By age 12, after several moves, Adams had settled into the small beach town of Gulf Shores, AL with her mother, stepfather and siblings. At this point she appeared to have more in common with a jock cliché from an early Taylor Swift song than the dusky-voiced artist she is today. Like her siblings, Adams grew up playing sports. She became varsity cheer-captain her freshman year of high school and liked to ride jet skis through the turquoise waters of the Gulf. She played tennis, too, and it was only after realizing she would never make it as a pro that she decided to pick up a guitar and focus her energy there.
“I didn’t grow up in a musical family, but when I wrote my first song it clicked for me,” she says. “I could be melodramatic about my life in a way I hadn’t in any other form of expression. As a child, I always wanted to keep the peace within my family and keep my emotions hidden, and when I wrote music, I felt like I could say it all. Songwriting is essentially my only outlet to be unfiltered.”
As music brought Adams closer to herself, the rest of her childhood world began to feel further away. There were few musicians around, fewer concerts, and her grandparents belonged to a conservative church that didn’t allow live music. “When I first started to play at cafes and coffee shops we had to hide it from them,” she says.
Feeling desperately constrained, Adams left high school at age 16 and started making trips to Nashville with her mother, who recognized her daughter’s urge to get out.
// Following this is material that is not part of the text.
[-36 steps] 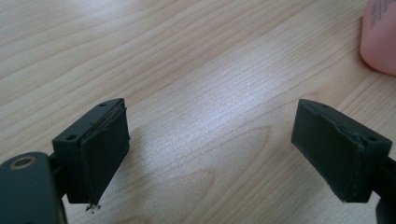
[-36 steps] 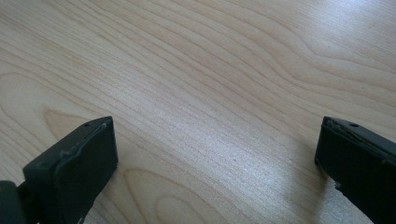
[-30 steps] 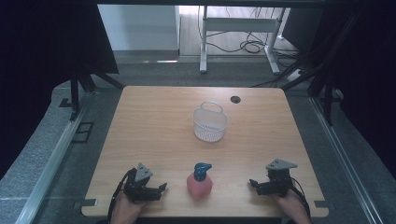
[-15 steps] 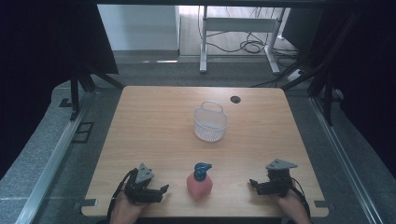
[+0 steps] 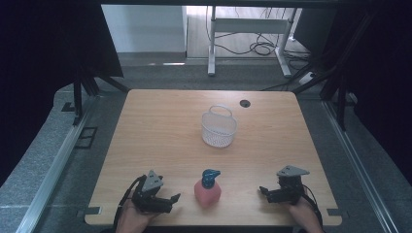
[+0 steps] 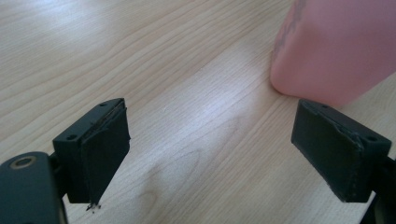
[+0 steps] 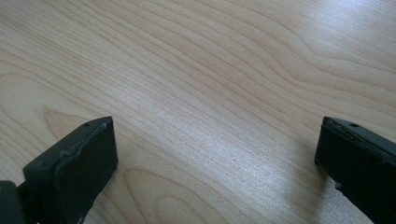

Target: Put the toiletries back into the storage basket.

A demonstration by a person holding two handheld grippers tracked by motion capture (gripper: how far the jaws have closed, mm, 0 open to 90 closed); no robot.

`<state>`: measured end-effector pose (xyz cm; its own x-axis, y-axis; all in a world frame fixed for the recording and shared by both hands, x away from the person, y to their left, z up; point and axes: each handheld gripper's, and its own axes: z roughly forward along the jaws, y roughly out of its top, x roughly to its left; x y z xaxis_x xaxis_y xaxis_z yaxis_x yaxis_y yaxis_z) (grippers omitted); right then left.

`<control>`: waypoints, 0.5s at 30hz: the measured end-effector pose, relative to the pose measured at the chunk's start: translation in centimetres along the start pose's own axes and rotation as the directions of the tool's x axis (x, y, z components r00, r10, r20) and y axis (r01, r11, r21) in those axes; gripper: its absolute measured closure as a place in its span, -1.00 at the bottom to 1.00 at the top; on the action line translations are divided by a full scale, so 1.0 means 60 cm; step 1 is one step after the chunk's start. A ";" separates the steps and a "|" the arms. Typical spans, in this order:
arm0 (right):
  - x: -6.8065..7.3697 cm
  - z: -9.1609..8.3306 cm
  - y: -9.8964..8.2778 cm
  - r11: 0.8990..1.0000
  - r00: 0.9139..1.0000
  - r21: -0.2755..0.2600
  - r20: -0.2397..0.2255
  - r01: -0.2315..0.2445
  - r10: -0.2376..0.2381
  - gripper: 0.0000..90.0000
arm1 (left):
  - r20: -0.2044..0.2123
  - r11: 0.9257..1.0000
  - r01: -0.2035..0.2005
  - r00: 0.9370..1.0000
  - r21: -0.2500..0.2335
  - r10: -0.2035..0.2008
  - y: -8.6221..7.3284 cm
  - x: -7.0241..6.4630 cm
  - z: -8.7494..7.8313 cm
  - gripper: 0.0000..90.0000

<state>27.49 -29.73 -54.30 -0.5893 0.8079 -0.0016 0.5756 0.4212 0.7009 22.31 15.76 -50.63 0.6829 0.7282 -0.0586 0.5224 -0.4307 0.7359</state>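
A pink bottle with a blue pump top stands near the table's front edge, between both hands. My left gripper rests low at the front left, open, jaws pointing right toward the bottle; in the left gripper view the pink bottle sits just beyond the right jaw, untouched. At the front right my right gripper is open with bare wood between its jaws. A white mesh basket with a handle stands mid-table, farther back.
The wooden table has a dark round grommet near its far edge. Dark curtains hang at both sides. Beyond the table are desk legs and cables on the floor.
My left gripper has edged slightly right toward the pink bottle. The right gripper, bottle and basket have stayed put.
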 end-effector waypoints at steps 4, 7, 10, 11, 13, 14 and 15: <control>0.000 0.000 0.000 1.000 1.000 -0.001 0.000 0.002 -0.002 -1.00 | 0.019 1.000 -0.002 1.000 -0.008 0.003 0.005 -0.003 -0.003 -0.75; 0.000 0.000 0.000 1.000 1.000 -0.002 0.000 0.002 -0.002 -1.00 | 0.028 1.000 -0.007 1.000 -0.013 0.007 0.008 -0.004 -0.006 -0.75; 0.000 0.000 0.000 1.000 1.000 -0.001 0.000 0.002 -0.002 -1.00 | 0.035 1.000 -0.010 0.999 -0.015 0.010 0.011 -0.006 -0.009 -0.75; 0.000 0.000 0.000 1.000 1.000 -0.001 0.000 0.003 -0.003 -1.00 | 0.037 1.000 -0.013 0.999 -0.016 0.013 0.013 -0.007 -0.010 -0.74; 0.000 0.000 0.000 1.000 1.000 -0.001 0.000 0.003 -0.003 -1.00 | 0.047 1.000 -0.014 0.999 -0.016 0.015 0.016 -0.009 -0.011 -0.74; 0.000 0.000 0.000 1.000 1.000 -0.001 0.000 0.003 -0.003 -1.00 | 0.053 1.000 -0.015 0.998 -0.015 0.016 0.018 -0.011 -0.012 -0.74; 0.000 0.000 0.000 1.000 1.000 0.000 0.000 0.000 0.000 -1.00 | 0.061 1.000 -0.022 0.998 -0.012 0.023 0.021 -0.013 -0.012 -0.74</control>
<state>27.49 -29.73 -54.30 -0.5889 0.8082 -0.0016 0.5758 0.4210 0.7009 22.09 15.05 -49.19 0.7246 0.6842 -0.0826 0.5009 -0.4404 0.7451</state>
Seven hours north on I- 65, Nashville was the closest music hub. “Right away I found myself in an alternative music scene of kids who grew up with guitars in every room and a much different set of life experiences,” Adams says. By age 17 she was living on her own in Nashville. In between a serving job and finishing high school online, she would drive the back roads of Tennessee listening to albums from The Cure to The 1975 and seeing every possible underground show that Nashville had to offer.
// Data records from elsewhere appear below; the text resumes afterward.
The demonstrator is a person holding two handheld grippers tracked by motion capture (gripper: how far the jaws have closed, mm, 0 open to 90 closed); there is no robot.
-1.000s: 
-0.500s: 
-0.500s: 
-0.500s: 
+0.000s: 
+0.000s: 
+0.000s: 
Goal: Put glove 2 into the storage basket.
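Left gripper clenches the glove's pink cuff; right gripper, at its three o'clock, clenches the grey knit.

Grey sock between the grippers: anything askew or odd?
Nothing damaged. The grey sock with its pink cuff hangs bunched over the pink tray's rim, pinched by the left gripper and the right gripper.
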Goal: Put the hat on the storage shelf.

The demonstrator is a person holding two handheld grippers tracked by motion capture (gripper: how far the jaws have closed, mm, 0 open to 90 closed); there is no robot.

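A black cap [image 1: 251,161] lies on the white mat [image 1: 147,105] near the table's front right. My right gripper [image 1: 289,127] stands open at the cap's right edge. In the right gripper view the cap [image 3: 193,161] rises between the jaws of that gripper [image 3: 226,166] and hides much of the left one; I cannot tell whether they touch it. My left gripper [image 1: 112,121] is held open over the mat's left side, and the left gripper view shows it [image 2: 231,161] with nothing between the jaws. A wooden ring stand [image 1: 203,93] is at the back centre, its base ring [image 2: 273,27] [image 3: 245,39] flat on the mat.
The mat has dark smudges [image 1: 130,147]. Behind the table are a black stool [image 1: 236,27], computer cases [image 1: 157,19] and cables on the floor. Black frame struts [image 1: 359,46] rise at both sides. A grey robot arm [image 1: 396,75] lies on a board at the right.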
For someone who hadn’t even heard The Beatles until she was old enough to drive, Adams had a lot of catching up to do, and not just musically. “I’ve always been a curious kid, waking up my parents at three in the morning to ask them existential questions, and their answers never satisfied me.
What I had grown up learning wasn’t good enough for me and I had to become the black sheep to find out what I really believed in.”
These formative years, the friendships and hardships and romance and heartbreak, were captured by Adams on her debut EP, Good At Being Young (out Jan. 2020 on Color Study). “When you’re young,” she says, “everything feels like a movie and I wanted the record to sonically capture that weight.” The production is filled with these nostalgic nods, like the eighties-laced synth and guitar interplay on the opener, “Passenger Seat” or the alt-folk comforts of “Cloverland Drive,” reminiscent of nineties Wilco.
Adams writes most of her lyrics as stream of consciousness reflections, down to the location (10th Avenue), what she was wearing (a black satin dress on “Black T-Shirt”) and who was there. Still, her delivery maintains the distinctly forward-thinking sense of optimism she grew up with, now of someone whose world is growing exponentially larger by the second. “I’m not tired, let’s just ride,” she declares in the anthemic, heights of “Backseat,” an ode to the tail-end of adolescence.
It’s been a long time since she’s played a tennis-match, but Adams swears she hasn’t given up all games. “I’ve never been beaten in a game of pac- man,” she boasts, cheerfully. “There is a bar in Nashville where I still have the highest score.”